• The problem: What follows is a listing to transcribe exactly, leaving the pictures out.

• Information supplied:
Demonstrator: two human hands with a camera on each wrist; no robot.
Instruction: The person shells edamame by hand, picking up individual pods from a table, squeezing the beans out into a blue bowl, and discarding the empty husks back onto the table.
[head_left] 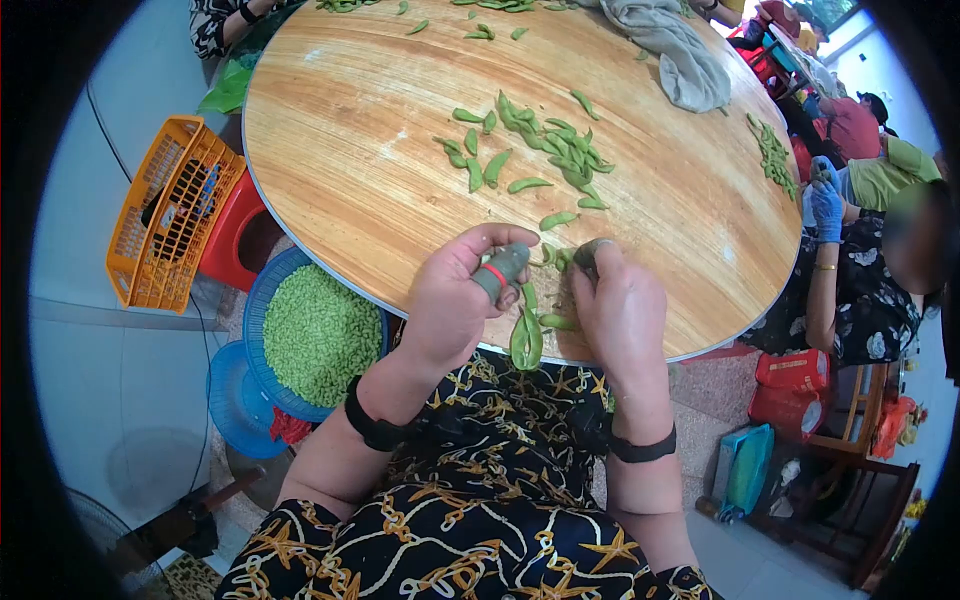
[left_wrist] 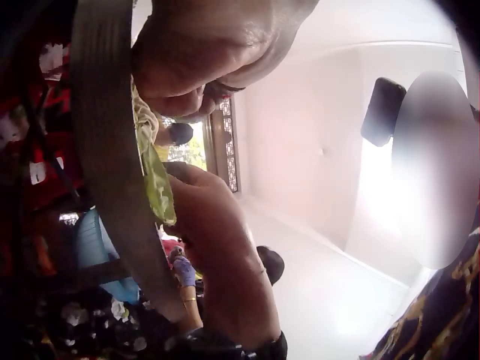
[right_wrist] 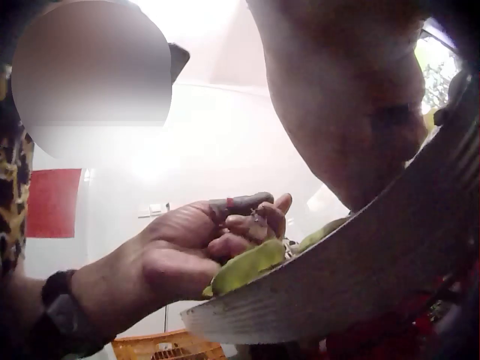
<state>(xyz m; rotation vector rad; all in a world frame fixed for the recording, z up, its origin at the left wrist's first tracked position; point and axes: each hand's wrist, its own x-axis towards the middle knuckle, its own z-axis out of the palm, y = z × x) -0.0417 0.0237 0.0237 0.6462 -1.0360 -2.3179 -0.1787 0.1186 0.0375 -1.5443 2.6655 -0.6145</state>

• Reply:
Demonstrator: two human hands with a camera on each wrist; no robot.
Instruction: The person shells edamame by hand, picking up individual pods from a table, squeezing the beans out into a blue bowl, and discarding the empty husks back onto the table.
[head_left] 
[left_wrist] 
[right_wrist] 
<state>(xyz m; rotation vector rad; all in a world frame fixed for the recording, z up, its origin at the left wrist's first tracked position; point and axes: each hand's wrist, its own x-axis towards the middle knuckle, its own z-axis out of the palm, y = z × x) -0.0417 0.0237 0.0237 0.6462 -1.0360 -2.3179 -0.1787 0.1186 0.0375 -1.5443 2.6655 -0.6145</state>

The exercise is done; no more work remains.